The workforce participation rate is a lot more straightforward. It divides the world between people who are in the labor force and people who aren't. If people retire, the rate goes down. If people go back to school, or leave work to take care of their children, the rate goes down. If millions of unemployed Americans throw in the towel and stop looking for jobs, the rate goes down. And as the Republicans' chart shows, the rate has been dropping consistently since Obama came into office. At 63.7 percent, participation is at it's lowest level since 1983.
Republicans are using that decline to argue that the improvements we've seen in the job market under Obama have been an illusion. People aren't finding work -- they're simply giving up on it! The reality is a lot more complicated, but in the end, the GOP has a point.
Right now, economists are somewhat divided on what is actually causing the workforce participation rate to drop so dramatically. Some argue that America's aging population is a major factor. Traditionally, workforce participation levels begin to fall off significantly after people turn 55. And right now, America has a historically high share of 55-year-olds. The first wave of baby boomers turned 65 last year, the traditional age for retirement, and as the country gets grayer, that will naturally pull down the workforce participation rate.
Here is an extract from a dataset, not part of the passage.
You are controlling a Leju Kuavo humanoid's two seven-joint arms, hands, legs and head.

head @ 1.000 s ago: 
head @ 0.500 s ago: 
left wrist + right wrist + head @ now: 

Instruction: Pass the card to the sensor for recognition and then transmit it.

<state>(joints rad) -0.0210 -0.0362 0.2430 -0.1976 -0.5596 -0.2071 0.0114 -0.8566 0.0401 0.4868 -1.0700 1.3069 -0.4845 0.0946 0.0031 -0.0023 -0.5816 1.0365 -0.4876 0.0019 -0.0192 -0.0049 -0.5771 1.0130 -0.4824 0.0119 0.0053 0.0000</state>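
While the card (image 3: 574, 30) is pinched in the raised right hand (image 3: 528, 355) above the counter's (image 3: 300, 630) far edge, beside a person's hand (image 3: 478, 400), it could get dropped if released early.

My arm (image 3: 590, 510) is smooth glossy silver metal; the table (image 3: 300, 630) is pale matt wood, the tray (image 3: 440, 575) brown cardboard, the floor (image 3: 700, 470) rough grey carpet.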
But nearly everyone also agrees that the weak economy has played a role. And when you break down the data, it's clear why. In an analysis published in December, JPMorgan economist James Glassman estimated that no more than half the drop in workforce participation could be attributed to aging workers. He reached his conclusion by looking at where employment would be if you held rates for each age demographic at their pre-recession levels, shown in the graph below. The blue line depicts where participation would be if absolutely no more workers were retiring than before the recession. The red line shows where we actually are. No matter what, participation would still be at worse than two decade lows.
If you examine participation rates by age group, it's also fairly clear how the young are suffering in the job market. Since the start of the Great Recession began, participation is down roughly 5% for Americans between the ages of 16 and 24. It's also down for those between the ages of 25 and 54. Meanwhile, it's risen for Americans over the age of 55. It's even higher for those older than 65, evidence that more Americans are in fact choosing to delay retirement in this rough economy. So even if retirements are playing a role, Americans in their prime working years are clearly leaving the job market, while more older workers are hanging on to their salaries.
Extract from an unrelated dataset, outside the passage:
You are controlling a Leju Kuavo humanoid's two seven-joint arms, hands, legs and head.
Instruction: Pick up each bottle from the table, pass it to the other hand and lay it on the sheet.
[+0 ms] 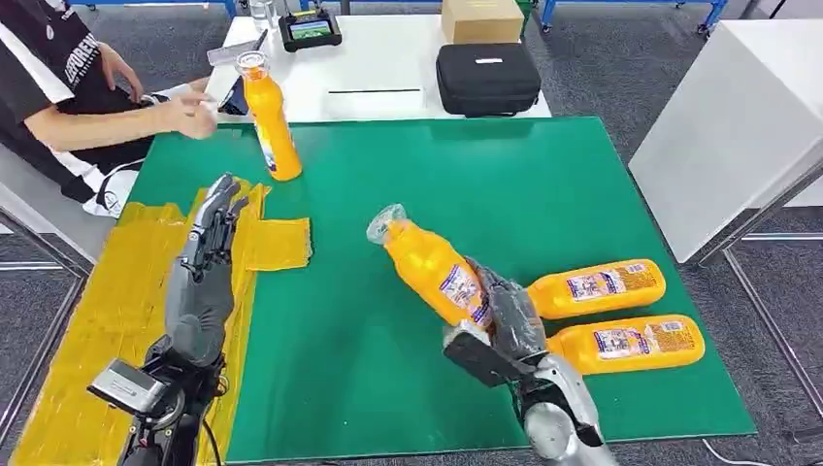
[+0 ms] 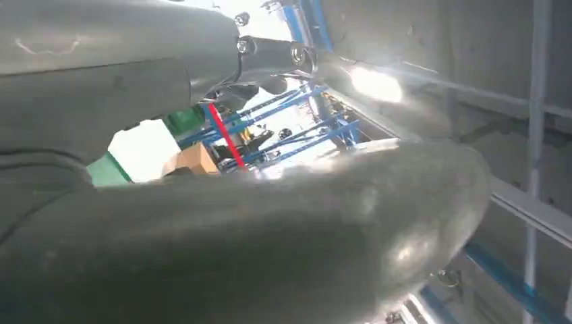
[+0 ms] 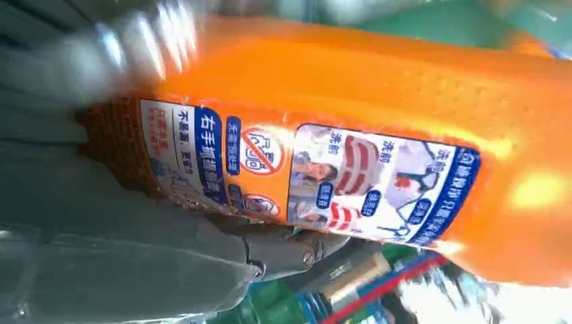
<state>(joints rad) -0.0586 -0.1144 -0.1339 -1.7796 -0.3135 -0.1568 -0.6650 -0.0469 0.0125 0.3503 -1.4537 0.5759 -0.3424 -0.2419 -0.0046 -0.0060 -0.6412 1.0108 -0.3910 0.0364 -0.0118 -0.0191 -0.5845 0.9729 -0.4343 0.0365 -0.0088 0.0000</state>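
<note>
A: While the green table [image 1: 543,194] carries everything, where is the bottle?
B: The right hand [image 1: 510,320] grips the orange bottle [image 1: 432,267] low on its body, tilted above the mat; the left hand [image 1: 215,223] hovers over the yellow sheet [image 1: 107,320], fingers extended, holding nothing.
A: Handling?
B: Probably stiff, smooth plastic, likely slippery; the labelled middle looks the safest hold.
A: Writing?
B: The label [image 3: 303,179] bears Chinese text, too small to make out

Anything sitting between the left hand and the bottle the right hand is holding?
In the head view, just bare green mat separates the left hand from the held bottle in the right hand; a folded flap of yellow sheet lies beside the left hand.
</note>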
There's one more important data point that tells us that the rough economy, and not just retirements, is driving down workforce participation: the number of discouraged workers. Again, these are adults who have given up hunting for work because they think there's nothing out there for them. Their numbers have risen since last year and are more than twice as high as before the recession, as shown in the graph below from the Bureau of Labor Statistics.
None of this negates the fact that the economy is now creating jobs. It just means that Republicans are making a fair criticism: There are more than a million people, at least, who have given up looking for work, and the unemployment rate is benefiting from their absence in the job market. We can argue about who's to blame for that. But if all those discouraged workers go back to looking for employment, the unemployment rate will rise. And that could take the gleam off of the Obama recovery in the eyes of voters.